In some embodiments, the snippet server 105 may be implemented
using hardware components of the application server 116.
[0015] The server machine 110 is shown as including an API server
112, a web server 114, an application server 116, a database server
118, and the database 120. In some embodiments, the server machine
110 forms all or part of a network-based system 170 (e.g., a
cloud-based server system configured to provide one or more
services to the devices 130 and 140). The snippet server 105, the
server machine 110, and the devices 130 and 140 may each be
implemented in a computer system, in whole or in part, as described
below with respect to FIG. 11.
[0016] The API server 112 provides a programmatic interface by
which the device 130 and 140 can access the server machine 110.
[0017] The application server 116 may be implemented as a single
application server 116 or a plurality of application servers. The
application server 116, as shown, hosts one or more marketplace
system 180, which comprises one or more modules or applications and
which may be embodied as hardware or hardware-software implemented
modules with software or firmware configuring hardware to perform
operations specified for the modules or applications. The
application server 116 is, in turn, shown to be coupled to the
database server 118 that facilitates access to one or more
information storage repositories or database(s), such as the
database 120.
[0018] The marketplace system 180 provides a number of market place
functions and services to users that interface with the
network-based publication system 160. For example, the marketplace
system(s) 180 can provide information for products for sale or at
auction facilitated by the marketplace system(s) 180 and
displayable in devices 130 and 140. In some embodiments, the
marketplace 180 provides listings for products indicative of the
information for products. The listings for products can be stored
in the database 120 and may be searchable by through the
network-based publication system 160. The listings may include
information indicative of a product, a condition of the product,
terms of sale for the product, shipping information, a description
of the product, a quantity, metadata associated the product,
metadata associated with coding for the listing, and information
indicative of product organization, such as titles, categories,
category taxonomies, and product interrelations. The marketplace
system(s) 180 can also facilitate the purchase of products in the
online marketplace that can later be delivered to buyers via
shipping or any conventional method.
[0019] While the marketplace system 180 is shown in FIG. 1 to form
a part of the network-based system 170, it will be appreciated
that, in some embodiments, the marketplace system 180 may form part
of a payment service that is separate and distinct from the
network-based system 170. Further, while the client-server-based
network environment 100 shown in FIG. 1 employs a user-server
architecture, the present disclosure is not limited to such
architecture, and may equally well find application in a
distributed architecture system (e.g., peer-to-peer), for example.

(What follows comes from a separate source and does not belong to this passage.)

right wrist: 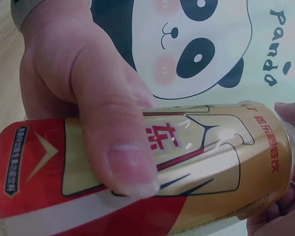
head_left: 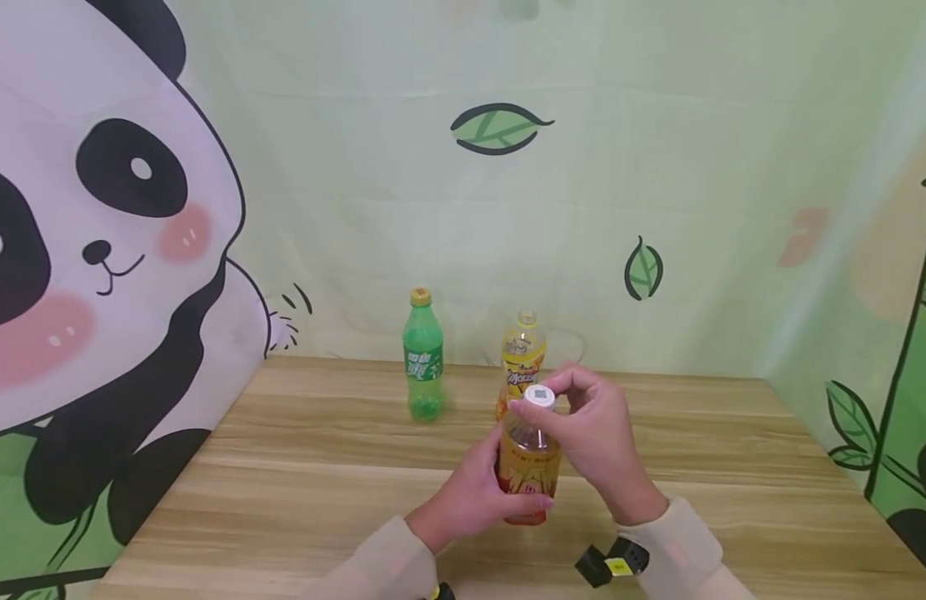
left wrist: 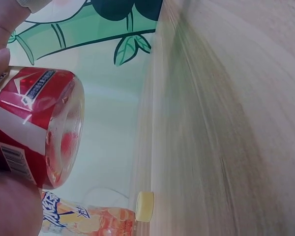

The various marketplace system(s) 180 may also be implemented as
standalone systems, which do not necessarily have networking
capabilities.
[0020] While the marketplace system(s) 180 is shown in FIG. 1 to
form part of the networked-based system 170, it will be appreciated
that, in alternative embodiments, the marketplace system(s) 180 may
form part of a payment service that is a part of the
networked-based system 170.
[0021] The database server 118 is coupled to the database 120 and
provides access to the database 120 for the device 130 and 140 and
other aspects of the server machine 110. The database 120 can be a
storage device that stores information related to products;
documents; web sites; metadata relating to products, documents, or
websites; and the like.
[0022] Also shown in FIG. 1 are users 132 and 142. One or both of
the users 132 and 142 can be a human user (e.g., a human being), a
machine user (e.g., a set of hardware configured by software to
interact with the device 130), or any suitable combination thereof
(e.g., a human assisted by a machine or a machine supervised by a
human). The user 132 is not part of the network environment 100,
but is associated with the device 130 and is a user of the device
130. For example, the device 130 can be a desktop computer, a
vehicle computer, a tablet computer, a navigational device, a
portable media device, a smartphone, or a wearable device (e.g., a
smart watch or smart glasses) belonging to the user 132. Likewise,
the user 142 is not part of the network environment 100, but is
associated with the device 140. As an example, the device 140 can
be a desktop computer, a vehicle computer, a tablet computer, a
navigational device, a portable media device, a smartphone, or a
wearable device (e.g., a smart watch or smart glasses) belonging to
the user 142.
[0023] The device 130 and 140 contains a web client 134 which may
access the various marketplace system(s) 180 and, in some cases,
the snippet server 105, via the web interface supported by the web
server 114. Similarly, a programmatic client 136 is configured to
access the various services and functions provided by the
marketplace system(s) 180 and, in some cases, the snippet server
105, via the programmatic interface provided by the API server 112.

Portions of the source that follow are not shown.